Monday, June 05, 2006

Make (thought-) bombs, not seditious talk

To be honest, I haven’t followed the anti-sedition law threat – and the recent apparent backdown – that closely. As a writer/academic, the prospect of going to jail for my words (and thoughts?) is obviously a thing that affects me, but one glance at the names who are all het-up about it confirms for me its Boomer Establishment Heartland origins.

Like refugees-in-detention, the cause of “sedition” is an intellectual equivalent of scarf-knitting for the troops. To a rational mind, would-be hand-knitters of scarfs should instead help to buy/build a scarf-making factory (it is not as if troops get anything extra, tangible or intangible, from the hand-knit factor*). But of course, this is not the point: so much care and time of the upper-middle class is invested into the act of knitting. In other words, the supposed “cause” is about them, and their needs, rather than its ostensible subjects.

And the need for a “factory” rather than “boutique” model of countering terrorism-related threats to freedom of speech has never been any greater than right now.

Over the weekend, two high-profile raids occurred, in the UK and Canada. The UK raid was an interesting one, in its variance from typical “terrorist” demographics, viz Xer (or Xer-mentored) intelligent/highly-educated males, with little or no criminal history**. Not surprisingly then, two bog-ordinary East London thugs, who presumably (and characteristically) once casually big-noted themselves as terrorists, have lead the police to a cul-de-sac.

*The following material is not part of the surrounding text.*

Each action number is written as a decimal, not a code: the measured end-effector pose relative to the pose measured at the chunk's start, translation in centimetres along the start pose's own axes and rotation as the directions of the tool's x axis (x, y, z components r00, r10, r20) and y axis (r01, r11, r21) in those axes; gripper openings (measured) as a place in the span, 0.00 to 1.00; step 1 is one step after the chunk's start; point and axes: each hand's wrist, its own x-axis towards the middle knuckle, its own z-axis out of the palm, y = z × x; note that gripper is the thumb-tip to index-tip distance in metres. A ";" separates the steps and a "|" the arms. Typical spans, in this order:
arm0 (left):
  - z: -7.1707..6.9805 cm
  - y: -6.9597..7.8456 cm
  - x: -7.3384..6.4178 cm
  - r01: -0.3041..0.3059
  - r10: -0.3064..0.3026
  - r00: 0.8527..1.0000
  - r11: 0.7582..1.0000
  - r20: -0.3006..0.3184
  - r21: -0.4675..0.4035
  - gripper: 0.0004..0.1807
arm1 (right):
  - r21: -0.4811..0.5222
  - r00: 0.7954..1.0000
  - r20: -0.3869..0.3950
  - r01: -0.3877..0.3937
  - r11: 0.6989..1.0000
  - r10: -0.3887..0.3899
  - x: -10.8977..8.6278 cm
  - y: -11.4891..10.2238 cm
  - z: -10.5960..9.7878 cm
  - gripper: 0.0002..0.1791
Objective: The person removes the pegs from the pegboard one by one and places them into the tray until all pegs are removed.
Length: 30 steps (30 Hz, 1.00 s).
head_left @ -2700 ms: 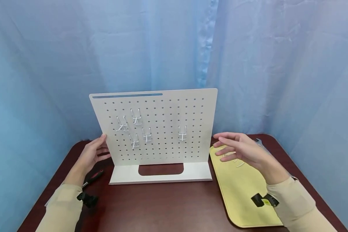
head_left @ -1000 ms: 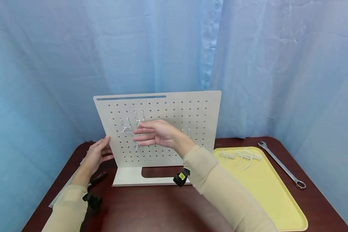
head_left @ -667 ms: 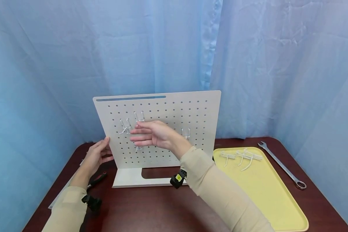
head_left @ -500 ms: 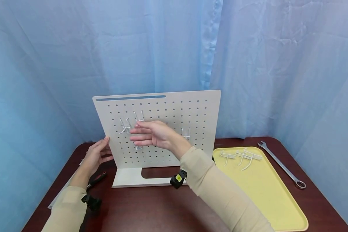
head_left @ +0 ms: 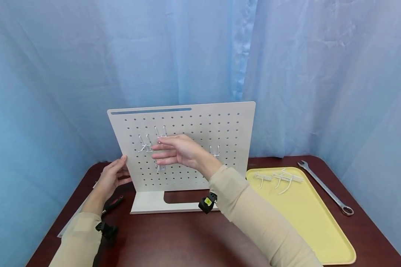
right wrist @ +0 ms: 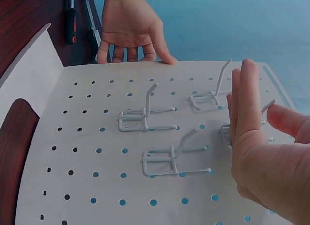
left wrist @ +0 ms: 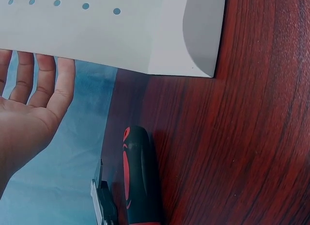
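A white pegboard stands upright on its base, with several white wire hooks in its holes. My left hand holds its left edge, thumb at the front and fingers behind the board, as the right wrist view shows. In front of the hooks is my right hand, its fingers straight and together, pointing left. The right thumb tip is beside the prong of the upper hook, which the hand partly covers; whether they touch I cannot tell. Nothing is gripped in the right hand.
To the right lies a yellow tray with a few loose white hooks at its far end. Beside it is a combination wrench. A black and red tool handle and a long pale strip lie near my left forearm.
My right hand has moved left from above the tray to the hooks on the pegboard, and stays there over the last second. My left hand keeps its place on the board's edge.
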 end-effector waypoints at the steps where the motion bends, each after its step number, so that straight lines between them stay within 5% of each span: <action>1: 0.1 -0.1 0.1 0.004 -0.004 1.000 1.000 -0.003 0.002 0.23 | 0.001 1.000 -0.004 0.001 1.000 -0.001 0.0 0.0 -0.1 0.25; 30: 0.3 -0.1 0.5 0.015 -0.015 1.000 1.000 0.002 0.009 0.25 | 0.157 0.995 -0.103 0.013 0.987 0.003 -0.1 -0.3 0.0 0.20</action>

No chemicals – and no books, even.

Meanwhile, the Canadian raid did uncover heaps of chemicals – all of which seem to have been supplied by the police. A clear-cut case of entrapment, akin to an undercover cop waving his erect penis around at a gay beat, and then arresting the first person to respond to the bait.

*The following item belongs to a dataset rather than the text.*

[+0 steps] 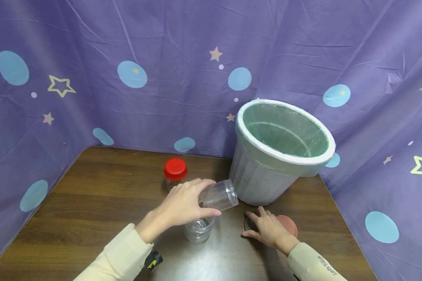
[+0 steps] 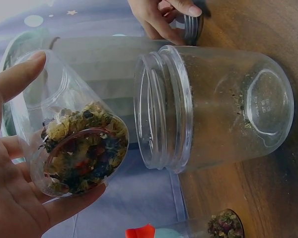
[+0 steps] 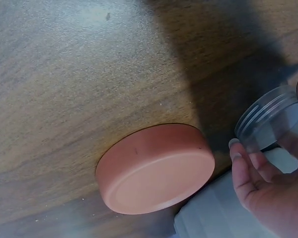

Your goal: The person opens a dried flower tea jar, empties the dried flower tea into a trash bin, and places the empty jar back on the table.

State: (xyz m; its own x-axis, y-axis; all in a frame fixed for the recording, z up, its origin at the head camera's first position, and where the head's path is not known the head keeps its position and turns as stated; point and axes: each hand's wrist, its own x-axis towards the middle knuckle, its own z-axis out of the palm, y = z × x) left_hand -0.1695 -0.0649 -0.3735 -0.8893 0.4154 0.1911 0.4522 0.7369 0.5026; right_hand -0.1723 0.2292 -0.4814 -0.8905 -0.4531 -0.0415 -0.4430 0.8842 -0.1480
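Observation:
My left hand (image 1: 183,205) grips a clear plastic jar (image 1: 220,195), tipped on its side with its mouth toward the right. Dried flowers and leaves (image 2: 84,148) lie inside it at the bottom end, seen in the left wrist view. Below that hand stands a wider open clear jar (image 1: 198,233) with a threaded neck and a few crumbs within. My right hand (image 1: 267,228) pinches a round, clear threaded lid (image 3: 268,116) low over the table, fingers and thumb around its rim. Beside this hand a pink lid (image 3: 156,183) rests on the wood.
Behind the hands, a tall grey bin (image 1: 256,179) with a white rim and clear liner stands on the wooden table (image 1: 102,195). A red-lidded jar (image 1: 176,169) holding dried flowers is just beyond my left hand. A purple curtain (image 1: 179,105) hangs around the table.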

So what have these unproductive farces got to do with Australia? The answer is in the law as applied to inchoate (or entrapped) “terrorist” offences. At some point, arrests will be (and already are being, IMO) made for mere thought-crimes. And because of the twisted logic of terrorism’s being an exemplary offence (orange jumpsuits and all that), such a thought-crime charge will usually need to be followed with a thought-crime conviction, and hence then a thought-crime appropriate sentence.

Are you with me? I’m suggesting, inter alia, the coercive “re-education” sort of thing. While I’m not trying to suggest that 60s-Soviet gulags or Mao/Pol Pot-esque class-cleansings are just around the corner, if I was a Muslim, Xer, highly-educated male anywhere in the West (or the “pro-West”, like Saudi Arabia), I would be very afraid right now. (As it happens, all the boxes apply to me, except “Muslim”.)

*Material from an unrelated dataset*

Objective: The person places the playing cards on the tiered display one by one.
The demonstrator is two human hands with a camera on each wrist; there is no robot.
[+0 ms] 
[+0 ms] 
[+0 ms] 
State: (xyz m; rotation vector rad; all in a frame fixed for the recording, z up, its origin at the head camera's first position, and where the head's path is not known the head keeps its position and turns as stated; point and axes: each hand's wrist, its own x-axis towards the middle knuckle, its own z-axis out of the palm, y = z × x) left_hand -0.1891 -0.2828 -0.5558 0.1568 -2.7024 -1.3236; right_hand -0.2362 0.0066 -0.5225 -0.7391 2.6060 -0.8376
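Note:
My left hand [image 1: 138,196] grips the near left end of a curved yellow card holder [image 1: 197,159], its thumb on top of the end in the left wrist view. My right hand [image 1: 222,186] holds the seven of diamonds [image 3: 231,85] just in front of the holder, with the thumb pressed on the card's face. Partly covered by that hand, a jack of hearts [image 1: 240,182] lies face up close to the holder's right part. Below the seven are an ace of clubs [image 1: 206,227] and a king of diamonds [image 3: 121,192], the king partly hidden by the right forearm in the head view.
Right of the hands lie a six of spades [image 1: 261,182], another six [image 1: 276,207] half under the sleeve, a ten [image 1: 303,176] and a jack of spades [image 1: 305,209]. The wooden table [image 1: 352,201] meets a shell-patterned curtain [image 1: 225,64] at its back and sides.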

In Saudi Arabia, about 750 men are currently being jailed as thought-criminals; i.e. for being “terrorist”-sympathetic, but otherwise not having committed an actual offence (and I’m confident that Saudi’s criminal code doesn’t have glaring loopholes in this regard). While a Saudi spokesman maintains that these men’s re-education/de-programming is voluntary, how could he say otherwise, given the UK’s enthusiasm (same URL) for the Saudi approach?

Maybe some, or even most, of these men have been successfully “nipped in the bud” – caught before they inevitably became real (/physical) terrorists. Be this as it may, what then happens is when things get interesting. (Hint: to extend the bud metaphor, “nipped” terrorists don’t then oh-so-exquisitely flower in the vase.)

Human rights groups – doing their best scarf-knitting act, as always – have denounced Saudi Arabia, re these 750 men in jail, for its detaining them without trial (same URL). Well, derr.

Would they prefer it that instead, such men get framed, tried and convicted for a minor terrorist offence? If so, do they then recognise that a few years in jail will only re-double the resolve of a thought-criminal? Meaning that the State will have to fall back on coercive “re-education” measures, after all; i.e. that the Saudi approach actually saves a pointless, middle step.

Australia’s Mick Keelty falls somewhere in between here. Officially and/or not yet, he is not in favour of detention of thought-criminals per se, but he is definitely an enthusiast for “re-education” measures for Australians “terrorists” who only get modest jail sentences. Which is surely to say, Muslim Xer highly-educated men whose “offence” was too inchoate, or entrapped, to justify the life (or nearly so) sentence that “terrorism” otherwise automatically merits.

As I said, coercively “re-educating” a highly-educated cohort within Australian society doesn’t amount to a Soviet Gulag et al, yet. On the contrary, the two are still a whole hand-knitted scarf’s length away.

* The refugees-in-detention lobby might here counter that their personalised, upper-middle class services can contribute something extra to their cause: viz a social or professional “in” with the Immigration Minister (who has a wide-ranging personal discretion to intervene in refugee/asylum-seeker cases). In the third world, this sort of leverage is (rightly) termed “corruption”.

** "What we're really facing is not a clash of civilisations, but a clash of generations"
- David Rothkopf, a former acting US under-secretary of commerce.